• [Description of the task]:
Go over the data and copy out each line with "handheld" in it.

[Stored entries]
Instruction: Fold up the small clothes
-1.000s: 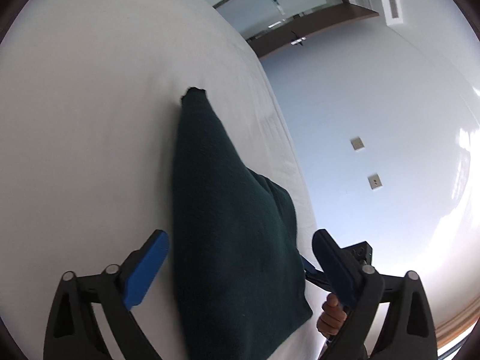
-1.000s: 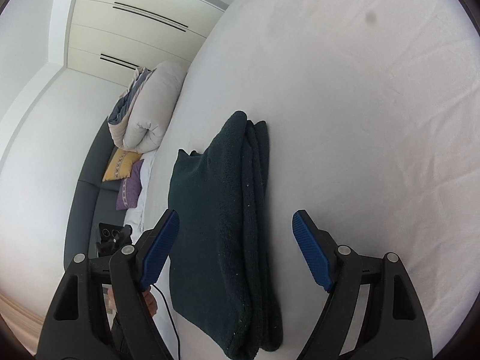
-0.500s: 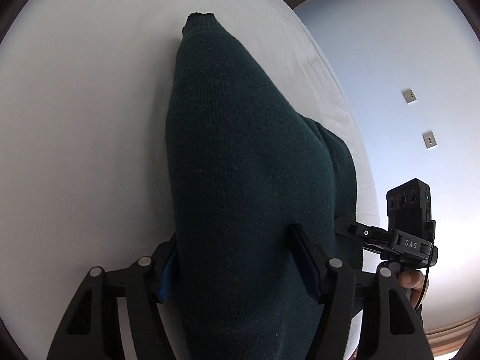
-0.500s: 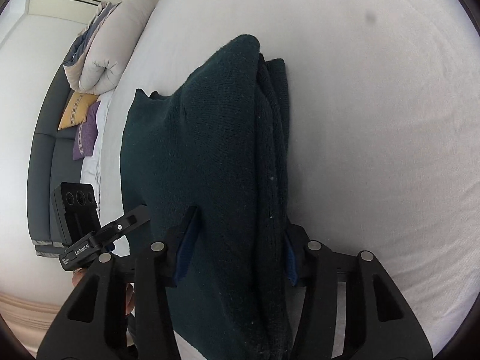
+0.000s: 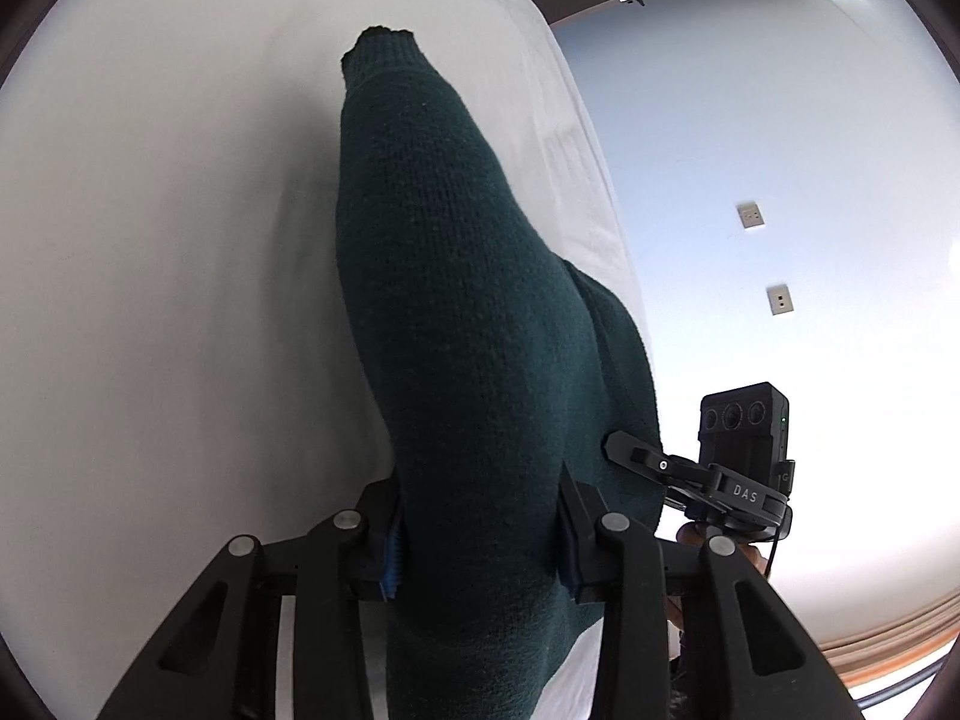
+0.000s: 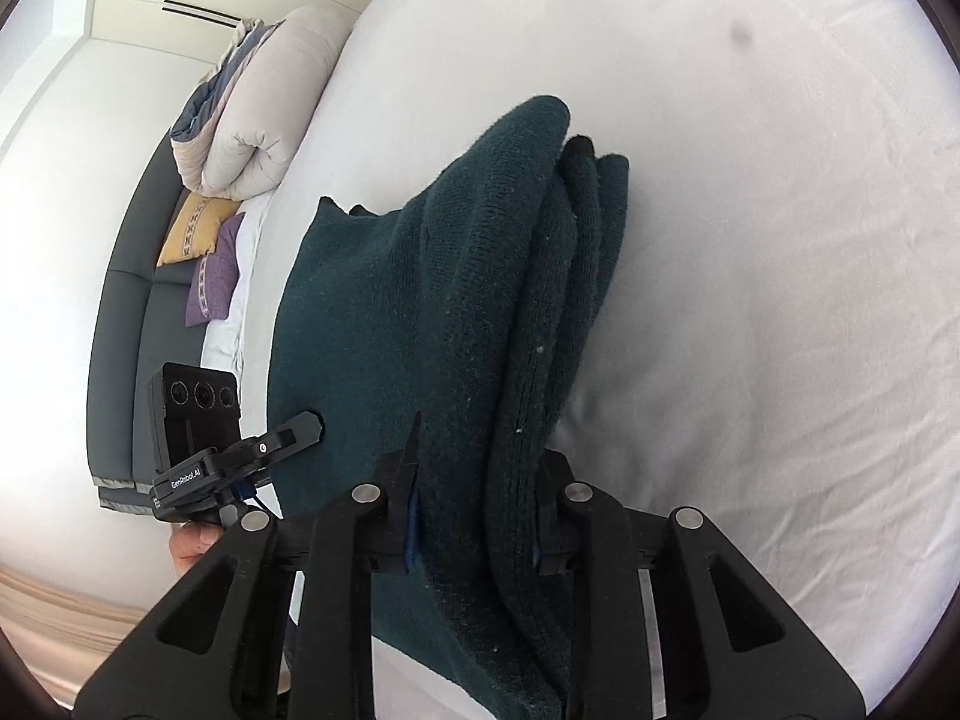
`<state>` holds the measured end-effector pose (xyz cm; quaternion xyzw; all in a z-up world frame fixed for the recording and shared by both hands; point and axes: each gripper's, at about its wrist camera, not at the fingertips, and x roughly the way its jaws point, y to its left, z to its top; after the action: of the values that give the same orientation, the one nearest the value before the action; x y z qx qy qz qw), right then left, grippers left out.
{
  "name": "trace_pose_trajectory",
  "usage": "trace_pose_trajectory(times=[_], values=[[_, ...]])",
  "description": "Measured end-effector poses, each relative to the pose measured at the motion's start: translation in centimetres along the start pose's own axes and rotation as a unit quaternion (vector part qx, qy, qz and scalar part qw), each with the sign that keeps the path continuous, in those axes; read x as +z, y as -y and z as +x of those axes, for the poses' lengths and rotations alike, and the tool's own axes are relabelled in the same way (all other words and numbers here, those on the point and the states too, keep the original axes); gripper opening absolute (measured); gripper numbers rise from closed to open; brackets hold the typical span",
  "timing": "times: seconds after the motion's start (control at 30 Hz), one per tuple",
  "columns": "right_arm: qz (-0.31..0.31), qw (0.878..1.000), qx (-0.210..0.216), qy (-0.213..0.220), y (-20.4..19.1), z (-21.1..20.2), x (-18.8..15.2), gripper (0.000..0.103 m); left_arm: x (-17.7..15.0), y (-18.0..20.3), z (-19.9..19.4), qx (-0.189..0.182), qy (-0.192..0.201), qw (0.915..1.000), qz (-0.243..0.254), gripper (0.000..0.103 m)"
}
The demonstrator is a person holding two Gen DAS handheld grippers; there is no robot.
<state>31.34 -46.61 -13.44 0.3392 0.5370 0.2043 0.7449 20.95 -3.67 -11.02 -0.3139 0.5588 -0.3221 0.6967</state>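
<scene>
1. Gripping the near edge of the folded dark green knit garment (image 5: pixel 468 330), the left gripper (image 5: pixel 480 540) had its jaws clamped on it.
2. The right gripper (image 6: pixel 474 516) likewise pinched the garment's stacked layers.
3. The garment lay on the white bed (image 6: pixel 750 240), near its edge.

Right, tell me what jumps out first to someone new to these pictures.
The dark green knitted garment, folded in thick layers, fills the middle of both views on the white bed. Both grippers, left and right, clamp its near end. Rolled bedding sits far left.
</scene>
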Motion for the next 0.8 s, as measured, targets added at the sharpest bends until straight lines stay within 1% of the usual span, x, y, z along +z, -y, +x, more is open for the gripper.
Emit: trace_pose_trajectory(times=[0.13,0.2,0.37,0.47,0.53,0.63,0.77,0.8], values=[[-0.015,1.000,0.015,0.006,-2.9,-1.8,-1.9,0.023,-1.6,1.2,-3.4,-0.016,0.010,0.9998,0.010,0.039],[-0.027,0.999,0.027,0.009,-4.5,-2.6,-3.2,0.023,-2.9,1.9,-5.6,-0.017,0.019,0.9994,0.025,0.039],[-0.059,0.997,0.044,0.000,-9.0,-2.7,-7.6,0.023,-3.8,2.6,-6.4,-0.003,0.036,0.9983,0.046,0.039],[-0.074,0.996,0.050,-0.011,-11.3,-1.4,-11.1,0.023,-4.7,1.7,-6.1,0.009,0.038,0.9981,0.048,0.039],[-0.077,0.995,0.054,-0.019,-12.2,0.1,-13.2,0.023,-5.4,0.4,-5.5,0.017,0.035,0.9982,0.044,0.039],[-0.069,0.995,0.055,-0.039,-12.3,3.0,-17.0,0.023,-5.7,-0.9,-6.1,0.021,0.027,0.9991,0.027,0.039],[-0.032,0.997,0.048,-0.060,-9.9,7.5,-19.4,0.023,-5.4,-3.2,-4.7,0.025,0.015,0.9995,-0.007,0.040],[-0.016,0.997,0.054,-0.059,-9.0,8.3,-19.8,0.023,-5.3,-3.5,-4.4,0.016,0.016,0.9996,-0.014,0.041]])
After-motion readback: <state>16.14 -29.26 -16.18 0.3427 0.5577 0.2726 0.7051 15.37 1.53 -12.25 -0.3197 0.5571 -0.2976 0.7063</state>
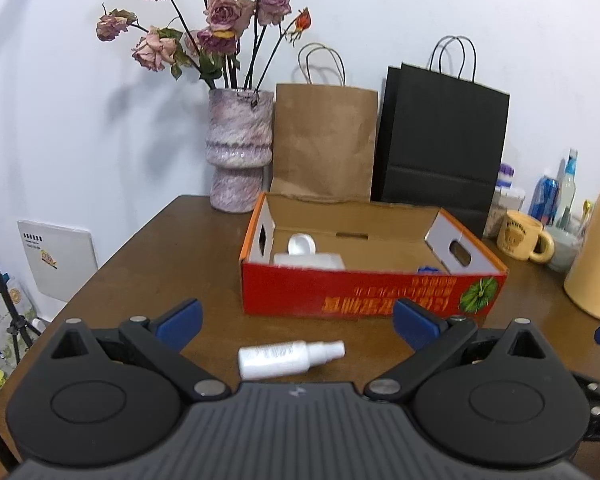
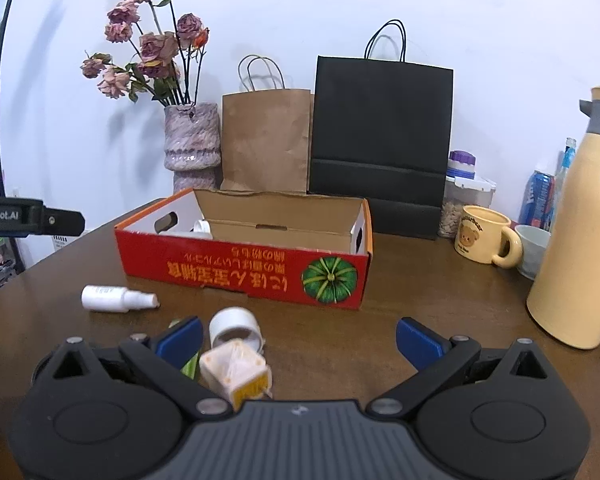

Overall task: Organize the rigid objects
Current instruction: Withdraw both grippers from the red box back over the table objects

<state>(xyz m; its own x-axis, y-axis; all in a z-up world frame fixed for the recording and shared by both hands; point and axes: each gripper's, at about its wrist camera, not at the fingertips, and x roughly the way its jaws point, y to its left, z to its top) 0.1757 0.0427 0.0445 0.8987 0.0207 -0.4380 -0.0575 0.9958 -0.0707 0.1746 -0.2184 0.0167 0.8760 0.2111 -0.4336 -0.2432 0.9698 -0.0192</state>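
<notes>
A red cardboard box (image 1: 340,292) (image 2: 240,268) stands open on the brown table, with white containers (image 1: 308,258) and a blue item (image 1: 428,269) inside. A white spray bottle (image 1: 288,358) (image 2: 116,299) lies on its side in front of the box, between the fingers of my open left gripper (image 1: 298,322), untouched. My right gripper (image 2: 298,338) is open too. Near its left finger lie a white round roll (image 2: 236,326) and a cream cube-shaped plug (image 2: 236,372). Something green (image 2: 190,366) peeks out beside that finger.
At the back stand a vase of dried roses (image 1: 238,148), a brown paper bag (image 1: 324,140) and a black bag (image 1: 440,144). On the right are a cream thermos (image 2: 576,240), a bear mug (image 2: 484,240), a bowl (image 2: 534,248), cans and jars. The left gripper's body (image 2: 28,216) shows at left.
</notes>
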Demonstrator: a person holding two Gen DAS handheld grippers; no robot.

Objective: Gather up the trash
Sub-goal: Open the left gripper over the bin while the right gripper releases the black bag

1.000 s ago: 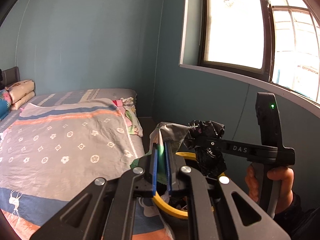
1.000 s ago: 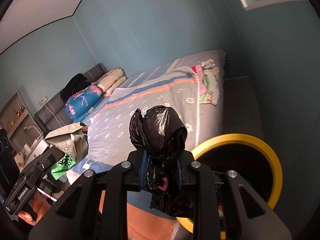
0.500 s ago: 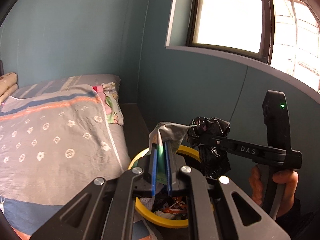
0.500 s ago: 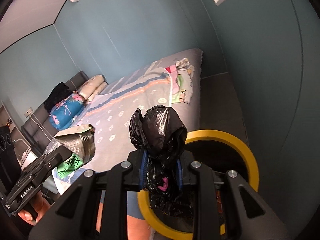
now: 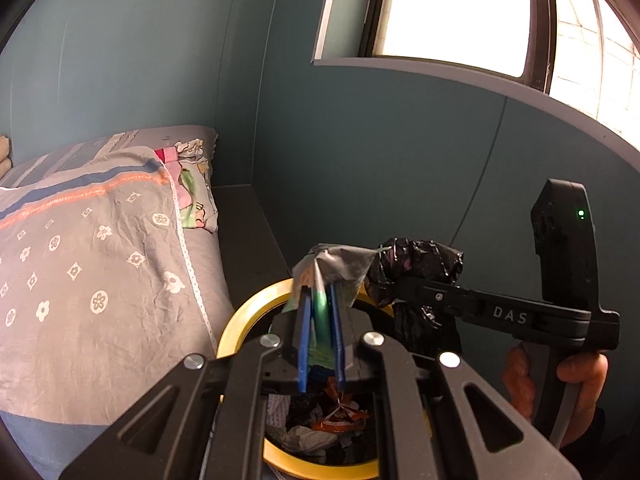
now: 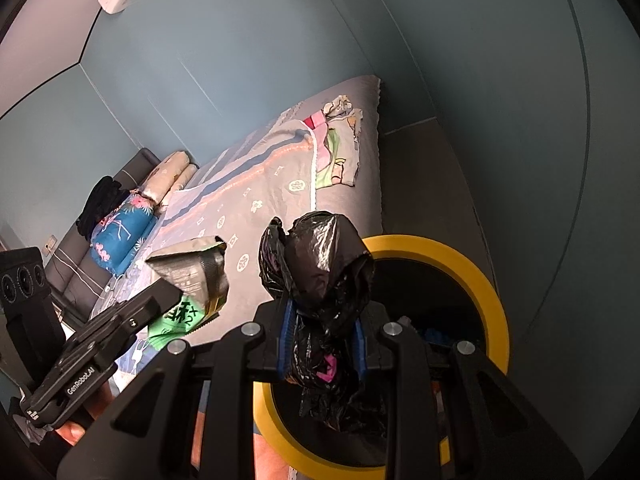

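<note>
Left tongs: left gripper (image 5: 320, 332) clenched on a crumpled silver foil snack wrapper w/ green print (image 5: 334, 270); blue pads (image 5: 305, 344) pinch its lower part, top fans out above the tips.
Right tongs: right gripper (image 6: 323, 336) clenched on a knotted black plastic bag wad (image 6: 320, 264); bulk bulges above the pads, tail hangs below.
Why held so: both pieces gripped low & carried upright, prob. so they hang free and drop straight once the jaws let go.
Bin: round waste bin w/ yellow rim (image 5: 248, 320) on the floor, near right of the bed w/ grey patterned cover (image 5: 92, 280), by the teal wall (image 5: 360, 160). Already has paper & orange scraps inside (image 5: 336, 416).
Wrapper vs bin: in left wrist view, over the far-left part of the opening; looks inside the rim, can't be sure bc the gripper body hides much of it.
Bag vs bin: in right wrist view, bag sits over the near-left arc of the rim (image 6: 492, 304); tail seems above the opening.
Tongs vs each other: side by side, near, trash not touching as far as I can tell.
Step (judged): poised to release; both items not yet in bin.
Risk: light foil could drift onto the rim or floor.
</note>
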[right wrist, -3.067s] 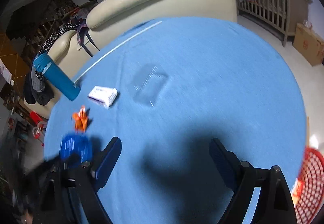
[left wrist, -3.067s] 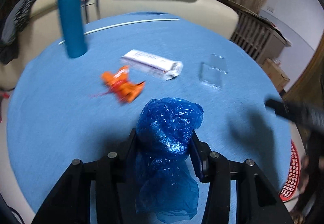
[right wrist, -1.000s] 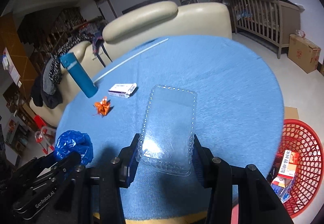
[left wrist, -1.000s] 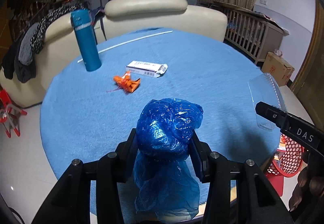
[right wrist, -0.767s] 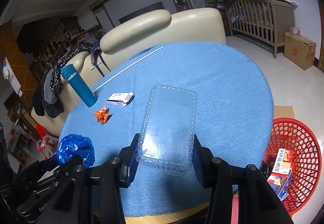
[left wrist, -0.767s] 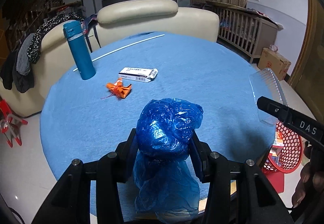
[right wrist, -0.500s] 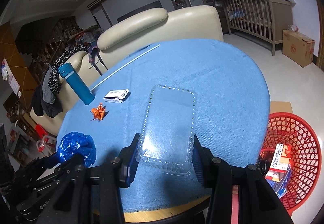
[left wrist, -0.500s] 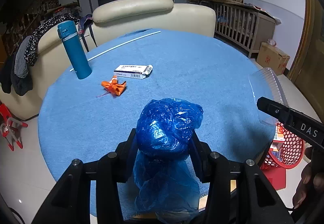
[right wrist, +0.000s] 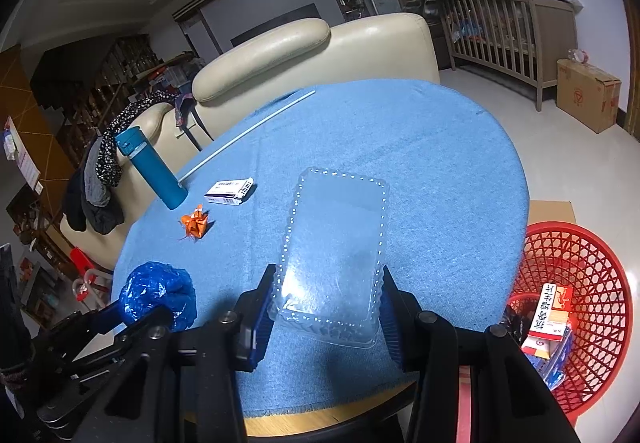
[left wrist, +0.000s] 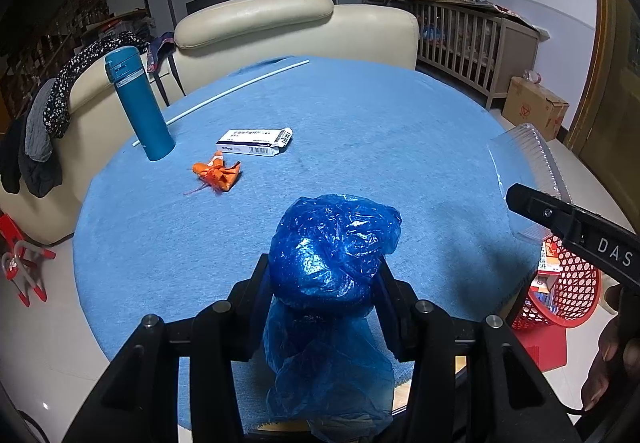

• [Response below]:
The demonstrator is a person holding two Gen DAS handheld grippers; there is no robot.
Demonstrator: a person holding two Gen DAS handheld grippers; no robot.

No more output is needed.